Sam would think so, ditching his old, and more humane, takedowns for new and unexpectedly more brutal submissions. Is some random grunt standing in your way? Just shoot him in the head, or perhaps even, the kneecaps! Hanging off of a ledge above an unknown sap? Drop down on that helpless fool and snap his neck. While these displays could be appropriate given Sam Fisher’s unchecked anger through the single-player campaign, they feel a bit more out-of-place when playing the game’s co-op modes.
Conviction’s co-operative element is the most akin to previous Splinter Cell games, requiring more stealth and patience than the action-oriented single-player portion. The game’s co-op campaign follows Archer, an American Third Echelon agent, and Kestrel, an agent of Voron, the Russian counterpart to Third Echelon. Archer and Kestrel have the same tools and abilities as Sam, and can used them in tandem to take down enemies with more strategy and tact.
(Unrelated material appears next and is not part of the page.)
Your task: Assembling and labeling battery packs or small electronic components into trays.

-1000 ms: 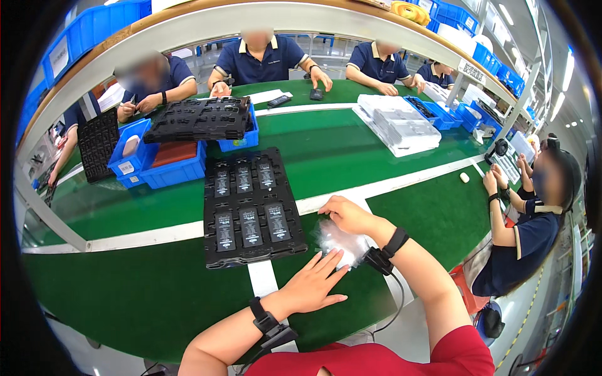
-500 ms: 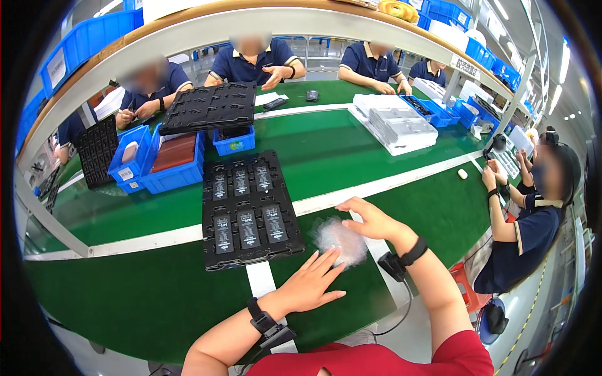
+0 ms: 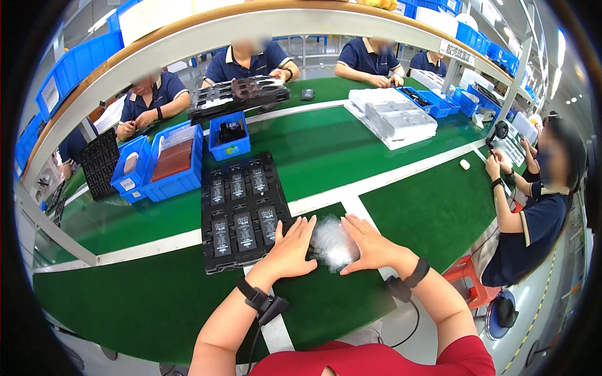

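Note:
A loose pile of clear plastic film pieces [image 3: 333, 243] lies on the green table top between my hands. My left hand [image 3: 290, 249] is at the pile's left side with its fingers stretched out. On the other side, my right hand [image 3: 370, 246] is open too, its fingertips beside the film. Neither hand has anything gripped in it. Just left of my left hand, a black plastic tray [image 3: 207, 250] carries several flat black batteries [image 3: 244, 230] in two rows. My left fingers come close to the tray's right edge; whether they touch it I cannot tell.
Blue bins [image 3: 170, 182] stand beyond the tray, one with reddish-brown sheets. A co-worker across holds stacked black trays [image 3: 235, 99]. White plastic trays [image 3: 398, 122] are stacked at far right. A small white object [image 3: 464, 165] lies nearer a seated co-worker [image 3: 533, 225].
My hands have shifted from the pile's front and far edges to its left and right sides. Across the table, the co-worker's black trays have moved right, uncovering a small blue bin.

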### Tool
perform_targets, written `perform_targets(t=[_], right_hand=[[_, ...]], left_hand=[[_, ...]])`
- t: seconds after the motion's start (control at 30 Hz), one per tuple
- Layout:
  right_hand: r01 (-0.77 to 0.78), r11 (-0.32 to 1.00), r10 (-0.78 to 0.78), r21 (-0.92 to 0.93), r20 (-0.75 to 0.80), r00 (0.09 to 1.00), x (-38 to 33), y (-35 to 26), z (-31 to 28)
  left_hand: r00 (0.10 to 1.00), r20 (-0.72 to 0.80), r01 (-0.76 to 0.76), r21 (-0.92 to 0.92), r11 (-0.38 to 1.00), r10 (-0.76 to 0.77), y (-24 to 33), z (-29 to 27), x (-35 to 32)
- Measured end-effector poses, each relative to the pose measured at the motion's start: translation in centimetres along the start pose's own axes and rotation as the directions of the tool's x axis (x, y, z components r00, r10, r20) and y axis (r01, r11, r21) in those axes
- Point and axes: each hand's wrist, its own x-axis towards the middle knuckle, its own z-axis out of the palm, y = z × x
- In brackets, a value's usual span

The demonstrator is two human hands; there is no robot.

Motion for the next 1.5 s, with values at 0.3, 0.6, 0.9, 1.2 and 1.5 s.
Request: perform_targets(t=[0.3, 0.6, 0.9, 1.2, 1.5], right_hand=[[-0.054, 0.999, 0.054, -0.004, -0.01, 0.998, 0.4, -0.1, 1.0], [-0.022, 1.0, 0.022, 0.016, 0.001, 1.0, 0.2, -0.7, 0.2], [-0.06, 0.998, 0.059, -0.006, -0.057, 0.997, 1.5, -0.5, 1.9], [-0.049, 0.997, 0.052, 0.053, -0.048, 0.997, 1.1, -1.2, 0.7], [-0.002, 0.978, 0.004, 0.208, -0.01, 1.0, 4.7, 3.1, 0.1]], left_hand=[[0.999, 0.031, 0.01, -0.127, 0.992, -0.007, -0.3, 0.4, 0.2], [0.994, 0.032, -0.1, 0.001, 0.995, 0.1, -0.3, -0.2, 0.5], [0.996, -0.056, -0.079, -0.04, 0.996, 0.076, -1.3, 1.1, 0.9], [0.994, -0.031, -0.101, -0.023, 0.995, 0.101, -1.5, 0.0, 0.7], [0.998, -0.044, -0.042, 0.167, 0.985, 0.05, 0.9, 1.6, 0.9]])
The game’s Deniable Ops mode can also be played co-operatively, or you can lone wolf it for an even more traditional Splinter Cell experience. Hunter is similar to the co-op campaign, with you eliminating guards swiftly and silently to reach the next objective. The one downside is if you’re spotted, reinforcements are called in, seemingly from every angle. Last Stand has you defending an EMP generator, resembling something close to Gears of War’s Horde mode. Face-off is the game’s only real ‘multiplayer’ mode, pitting spy against spy with some hopeless guards thrown into the mix.
There’s not much more I can say about Splinter Cell: Conviction. The game diverts from the traditional stealth genre and attempts to play more like a third person shooter, more often in the single-player campaign than co-op. Last Known Position and Mark and Execute help to quicken the pace of combat, as well as the general lack of finesse during close combat. Conviction takes the franchise in a relatively new direction, and while lovers of the old style may look down on it’s more action-oriented feel, this title could be a stepping stone for any players either too tired or too hesitant toward the stealth genre.